Playing Big by Tara Mohr. I recommend this to women who are at a crossroads with their career, struggling with self-doubt about pursuing a business idea or being more assertive at work, and who have basically struggled with their inner critic and Imposter Syndrome in their professional lives and want to stop playing it small.
You Can Heal Your Life by Louise Hay (as above) and for a more in-depth look reference book, I can not recommend Messages from the Body by Michael J. Lincoln enough (I don’t think it’s available in print but I have it on iBooks so that I can quickly reference it). It has an incredibly extensive list of physical conditions with incredible insight into the thought patterns and life experiences, including family dynamics, behind them.
There are also a few fiction reads that I recommend to anyone who is stuck in the twilight zone with an abusive partner (verbal, emotional, physical) and who is still wondering where that ‘amazing’ person from the beginning is or why everything has gone so wrong and is blaming themselves.
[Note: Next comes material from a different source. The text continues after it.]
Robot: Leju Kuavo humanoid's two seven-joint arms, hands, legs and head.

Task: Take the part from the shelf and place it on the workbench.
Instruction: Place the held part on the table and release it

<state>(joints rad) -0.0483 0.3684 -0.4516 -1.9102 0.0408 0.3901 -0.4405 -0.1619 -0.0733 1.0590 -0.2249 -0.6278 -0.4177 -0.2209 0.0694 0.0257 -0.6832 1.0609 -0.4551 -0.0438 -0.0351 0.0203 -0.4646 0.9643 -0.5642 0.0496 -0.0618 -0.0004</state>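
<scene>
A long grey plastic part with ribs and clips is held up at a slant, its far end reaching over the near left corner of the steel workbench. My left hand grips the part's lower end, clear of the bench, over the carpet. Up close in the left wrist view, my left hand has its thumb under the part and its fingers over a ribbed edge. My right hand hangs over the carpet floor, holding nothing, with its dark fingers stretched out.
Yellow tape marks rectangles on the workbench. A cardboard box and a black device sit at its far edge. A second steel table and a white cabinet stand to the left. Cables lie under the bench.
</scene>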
I Let You Go by Clare Mackintosh is a psychological thriller with a shocking, gasp out loud in your bed twist, but that’s not the only reason I love it. It is a brilliant portrayal of an abuser and how their mind works but also, how their shenanigans start from before you’ve even agreed to go on a date and that ultimately, they keep setting you up.
The Girl On The Train by Paula Hawkins. If you want to learn about how someone can be incredibly deceptive and play women off against each other, this is a great read. Also, I think that ‘drunk girl’ Rachel compels us to have compassion for that version of us that got lost after the end of a relationship and slid into a very difficult space. I would read the book before you watch the film.
Gone Girl by Gillian Flynn. I actually recommend this book, not just to people who have been involved with a narcissist or sociopath, but also to people who have a narcissistic parent or whose parents lived vicariously through them. I was open mouthed in parts and although, like The Girl On The Train, this book really divides people opinion wise, this book has stayed with me. I also think that Gone Girl is a frightening reminder about the perils of pretending to be something that you’re not. Like The Girl On The Train, I would read the book before you watch the film as the book is a genius head spin.